Fortunately, it’s very possible to reframe what you’re feeling. One way to do that is to question yourself just as you would another person, to understand what is the threatened INTEREST that provokes the unhelpful reaction in yourself? Now here I’m just offering one way this kind of inquiry could go, and your investigation of yourself could pull up a different interest(s). I am encouraging you to try it yourself.
Here is what I found in myself when I was learning this material and similarly ‘freezing’ or tensing up in role-plays. When I probed myself I discovered that I was AFRAID (Fear, a PEACH BVFN) of not doing well, of failing, in some sense. How come? Because I strongly HOPED ( a PEACH BVFN) to be so skilled with managing conflict that I could become a mediator, to help people. So my Interests were skilfulness and helpfulness. THAT was the reframe.
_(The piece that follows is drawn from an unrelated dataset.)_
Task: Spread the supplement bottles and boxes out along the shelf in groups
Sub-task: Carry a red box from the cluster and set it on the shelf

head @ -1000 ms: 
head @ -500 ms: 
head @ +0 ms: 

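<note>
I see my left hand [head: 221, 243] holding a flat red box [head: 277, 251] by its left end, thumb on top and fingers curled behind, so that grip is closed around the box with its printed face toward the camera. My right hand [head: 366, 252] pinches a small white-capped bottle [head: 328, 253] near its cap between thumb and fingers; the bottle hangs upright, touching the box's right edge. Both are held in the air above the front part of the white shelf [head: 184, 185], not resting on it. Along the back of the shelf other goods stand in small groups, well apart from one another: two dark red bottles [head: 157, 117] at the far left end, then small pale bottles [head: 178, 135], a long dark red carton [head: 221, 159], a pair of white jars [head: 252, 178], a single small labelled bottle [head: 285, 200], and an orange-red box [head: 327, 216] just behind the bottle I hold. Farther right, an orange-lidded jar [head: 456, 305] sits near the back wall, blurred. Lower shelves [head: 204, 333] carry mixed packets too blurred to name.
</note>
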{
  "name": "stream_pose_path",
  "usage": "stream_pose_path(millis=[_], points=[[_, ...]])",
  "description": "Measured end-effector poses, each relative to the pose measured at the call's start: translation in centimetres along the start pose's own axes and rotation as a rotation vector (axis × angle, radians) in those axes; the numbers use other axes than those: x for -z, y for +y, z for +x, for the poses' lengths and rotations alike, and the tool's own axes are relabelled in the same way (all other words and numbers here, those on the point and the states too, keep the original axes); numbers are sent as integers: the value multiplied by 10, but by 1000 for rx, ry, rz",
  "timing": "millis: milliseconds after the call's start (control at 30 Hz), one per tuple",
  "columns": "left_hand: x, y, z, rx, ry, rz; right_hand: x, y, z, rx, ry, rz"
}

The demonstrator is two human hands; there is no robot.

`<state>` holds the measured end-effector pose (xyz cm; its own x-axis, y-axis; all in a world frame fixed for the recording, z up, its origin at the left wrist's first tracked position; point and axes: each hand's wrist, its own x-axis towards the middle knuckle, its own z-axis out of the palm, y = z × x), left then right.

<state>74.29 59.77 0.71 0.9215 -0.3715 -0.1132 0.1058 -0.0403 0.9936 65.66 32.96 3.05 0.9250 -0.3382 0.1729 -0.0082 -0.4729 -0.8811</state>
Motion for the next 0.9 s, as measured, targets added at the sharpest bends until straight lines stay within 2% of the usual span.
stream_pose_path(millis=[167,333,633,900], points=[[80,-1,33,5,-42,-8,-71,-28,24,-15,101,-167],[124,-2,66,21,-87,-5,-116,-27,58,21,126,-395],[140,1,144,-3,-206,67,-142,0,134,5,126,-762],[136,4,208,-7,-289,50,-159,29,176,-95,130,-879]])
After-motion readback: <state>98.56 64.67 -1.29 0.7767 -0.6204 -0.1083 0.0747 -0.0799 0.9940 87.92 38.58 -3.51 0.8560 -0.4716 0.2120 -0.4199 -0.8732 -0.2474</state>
With that reframe, my attention was no longer on myself, but on that moment-to-moment quest to meet those interests, skilfulness and helpfulness. It gave me a beneficial present- and future focus.
Focusing on these interests, my internal monologue shifted from a confused and self-conscious “O god I’m doing it wrong, what the heck am I doing, I feel so stressed and at sea…etc., etc.” to a focused and other-conscious, “What does this person I’m talking to need RIGHT NOW? How can I help them be heard and understood? —Which then led to my deployment of an appropriate skill, whether of Active Listening or Assertive Speaking.
For me, putting the focus on the other party was revolutionary. As long my attention was on them, it could not be on my previously paralyzing self-consciousness! Such a shift to interests instead of fears can change everything in a moment. And it is fantastic practice in the work we’re doing anyway in this style of ADR! We always want you to be thinking in terms of interests and the more you do, the more you see the power of that approach.
Another and simpler technique is to recognize that nervousness and excitement are physiologically very similar and basically feel identical. How we conceptualize that feeling is very important. We can REFRAME what we’re feeling. Some call this “flipping the script”. The difference is “Gosh, I’m so nervous!” vs. “Wow! I’m so excited!”
In terms of your SER role-play, the new internal ‘script’ could be “WOW! I’m so excited! Here’s another chance to practice these new skills and meet my interests of _____ and ____. What a wonderful opportunity!”
There are a number of YouTube presentations of this idea and here is one:
I wish to point out that one could use both of these techniques at the same time: I certainly do.
I hope this has been helpful. I will follow up shortly with some tips on self-talk, also a topic in your reading for Session 11. For now, my last word is: Practice makes the master. Keep practicing, in life, in this course, and beyond, and you are bound to be successful.